Bovendien wordt de ruimtebehoefte in het nieuwe provinciehuis berekend op basis van de aanwezigheid van 80% van het totale personeelsbestand. Spreekster vindt dit een conservatieve raming die de tendens naar meer thuiswerk onderschat. Evenmin wordt er rekening gehouden met het afgeslankte takenpakket van de provincie in de toekomst. Ze vraagt dan ook om de ruimtebehoefte pas definitief vast te leggen als de nieuwe provinciale taakstelling duidelijk ingevuld is.

Verder dient onderzocht te worden of een aantal andere provinciale locaties niet beter kunnen benut worden.

Spreekster uit ook kritiek op de dure provinciehuizen in Hasselt en Brugge die volgens haar respectievelijk twee- en driemaal méér hebben gekost dan het Vlaams Parlement.
Voor haar staat de bouw van het nieuw provinciehuis gelijk met kosten op het sterfhuis.

De heer CALUWÉ antwoordt aan mevrouw Michielsen dat de dienst "controle wettelijkheid en regelmatigheid" (DCWR) nu al fungeert als een soort inspectiedienst.

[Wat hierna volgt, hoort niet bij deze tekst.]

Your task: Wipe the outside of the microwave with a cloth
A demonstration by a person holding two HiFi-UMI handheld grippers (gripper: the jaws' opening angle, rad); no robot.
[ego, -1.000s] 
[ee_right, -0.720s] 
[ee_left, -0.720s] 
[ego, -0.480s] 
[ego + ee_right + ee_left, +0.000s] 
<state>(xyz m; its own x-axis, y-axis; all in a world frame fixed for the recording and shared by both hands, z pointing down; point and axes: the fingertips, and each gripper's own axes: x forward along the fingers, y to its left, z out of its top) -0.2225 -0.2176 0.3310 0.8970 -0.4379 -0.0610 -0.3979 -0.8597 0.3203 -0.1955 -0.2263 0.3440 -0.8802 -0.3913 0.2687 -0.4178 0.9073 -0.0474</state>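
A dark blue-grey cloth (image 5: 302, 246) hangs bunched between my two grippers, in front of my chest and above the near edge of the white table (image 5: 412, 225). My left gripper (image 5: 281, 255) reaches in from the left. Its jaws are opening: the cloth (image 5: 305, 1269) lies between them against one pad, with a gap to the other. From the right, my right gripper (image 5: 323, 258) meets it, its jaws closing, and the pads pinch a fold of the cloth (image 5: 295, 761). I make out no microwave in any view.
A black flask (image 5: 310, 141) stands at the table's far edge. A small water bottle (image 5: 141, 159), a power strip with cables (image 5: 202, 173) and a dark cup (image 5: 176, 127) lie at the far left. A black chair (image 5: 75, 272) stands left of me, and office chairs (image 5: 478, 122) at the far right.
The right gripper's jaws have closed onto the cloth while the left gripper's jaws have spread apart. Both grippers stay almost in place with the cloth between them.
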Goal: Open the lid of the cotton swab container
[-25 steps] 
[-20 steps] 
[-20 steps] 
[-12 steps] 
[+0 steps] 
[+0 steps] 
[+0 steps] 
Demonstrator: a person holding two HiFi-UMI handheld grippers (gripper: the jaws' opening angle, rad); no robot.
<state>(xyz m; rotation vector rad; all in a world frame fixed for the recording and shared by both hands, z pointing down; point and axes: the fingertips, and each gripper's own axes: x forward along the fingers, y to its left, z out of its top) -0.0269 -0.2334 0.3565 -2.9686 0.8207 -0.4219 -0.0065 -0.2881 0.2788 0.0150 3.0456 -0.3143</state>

Hij heeft helemaal geen schrik om aan de mensen uit te leggen wat de provincie allemaal verwezenlijkt, maar hij vraagt zich wel af wat de kostprijs van die extra informatie bij de belastingaanslag zal zijn.

Aan mevrouw De Lobel deelt hij mee dat met de beslissing voor de nieuwbouw is gewacht tot het witboek er was. Nog langer uitstellen vertel je best niet aan de mensen die dagelijks in het torengebouw werken. Mochten er taken en bijhorend personeel wegvallen, kan eventueel het gebouw in de Boomgaardstraat worden ontruimd en te gelde gemaakt.

De heer CAALS doet een oproep voor het zoeken van een creatieve oplossing voor het verspreiden van bijkomende informatie bij de belastingaanslag.

Mevrouw DE LOBEL zegt dat de provincie in de maand juni uitsluitsel zal krijgen over haar toekomstig takenpakket.

Mevrouw MICHIELSEN zegt dat ze geen antwoord kreeg op haar voorstel over een efficiëntere inning van de belastingen. Ze nodigt de gedeputeerde uit om de presentatie van de werking van de inspectiedienst van de stad Antwerpen te bekijken op het intranet.

Tot slot meent zij dat het project van het nieuwe provinciehuis toch wel in schril contrast staat met de nijpende nood aan bijkomende schoolinfrastructuur.

De heer CALUWÉ wil nagaan wat een specifieke inspectiedienst eventueel kan bijdragen aan een efficiëntere werking.

Het voorstel om een betere inning van de provinciale belasting vereist een federale wetswijziging en spreker vermoedt dat dit toch heel wat tijd zal vergen.